00:07:56.000 And I mean, even just look at the history of Vlad the Impaler at the basis of the drink.
00:07:59.000 I'm just going to bring him up.
00:08:00.000 Yeah.
00:08:01.000 Who I guess might be somewhere down in my lineage.
00:08:02.000 Like, there's a reason those people think of him as a hero, even though he put human beings on spikes to the point of human cornfields and would allegedly the rumor, right, the legends that he would dip his bread in their blood so that if people, if the if these Islamic soldiers were coming in, they would have to walk through rows of their friends and see this sadist.
00:08:22.000 And he said it was the only language they understood.
00:08:24.000 Yeah.
00:08:24.000 Vlad the Impaler was basically, I'm trying to remember if he was sold or as part of a trade as kind of like collateral where he had to live with an Islamic royal family and his brother sort of assimilated.
00:08:36.000 Yeah, it was like a royal thing.
00:08:38.000 It was like an arranged thing.
00:08:39.000 And he just, his hate grew and grew and grew because of the barbarity.
00:08:43.000 So you need to understand the barbarism that people live through.
00:08:46.000 And that's the reason for the Crusades.
00:08:47.000 Go watch that video.
00:08:48.000 It's part of the thing.
00:08:48.000 Well, there's a God of power, and that's what they understand.
00:08:51.000 Yeah.
00:08:52.000 It's not a God of love.
00:08:53.000 It's not what we're taught.
00:08:54.000 It's all about the hierarchy of strength, of power.
00:09:00.000 How long were the Crusades, roughly?
00:09:02.000 I always forget, like between the first and last, what is it, 100, 200 years, something like that, 300 years?
00:09:06.000 I don't remember.
00:09:07.000 Okay, so a handful.
00:09:09.000 he's got this one incident throughout history let's look at and i agree with you a hundred percent it The Crusades are not what people think.

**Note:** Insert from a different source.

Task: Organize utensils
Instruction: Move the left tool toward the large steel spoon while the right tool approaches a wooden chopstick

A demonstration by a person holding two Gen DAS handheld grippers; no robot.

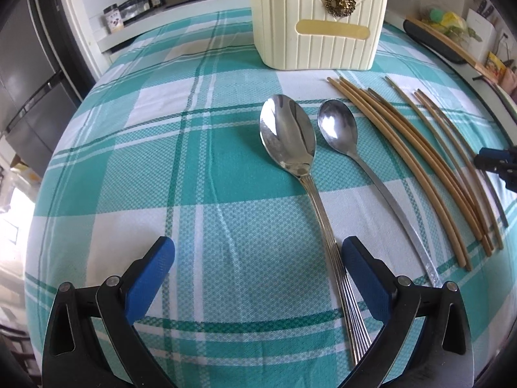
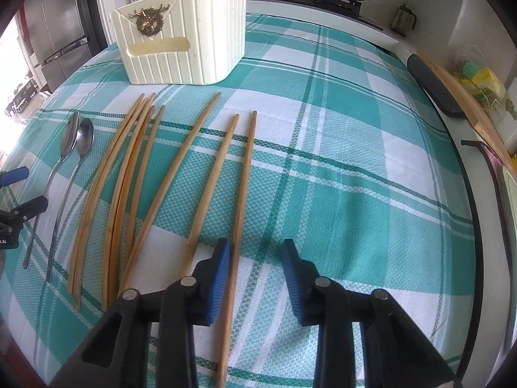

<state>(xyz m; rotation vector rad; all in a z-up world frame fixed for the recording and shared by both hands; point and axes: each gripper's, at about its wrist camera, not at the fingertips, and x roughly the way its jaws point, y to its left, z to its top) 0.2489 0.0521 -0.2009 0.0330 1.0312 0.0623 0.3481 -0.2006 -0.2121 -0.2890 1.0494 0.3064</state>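
The rightmost chopstick point(image 2: 240, 194) runs off the bottom edge.

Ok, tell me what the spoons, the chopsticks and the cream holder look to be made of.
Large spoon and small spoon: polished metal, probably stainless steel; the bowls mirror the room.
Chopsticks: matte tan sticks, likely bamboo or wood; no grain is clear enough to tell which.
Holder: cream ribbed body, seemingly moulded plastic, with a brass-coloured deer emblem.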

00:09:15.000 How has Christianity spread since the very beginning in almost every single case?
00:09:20.000 Is it through people coming in and by violence of force doing any of that?
00:09:23.000 No, absolutely.
00:09:24.000 In fact, most of the time, it's at the cost of people's lives, especially in places like Japan and China.
00:09:29.000 Obviously, in Rome early on, they were burning Christians at the stake just for being Christians.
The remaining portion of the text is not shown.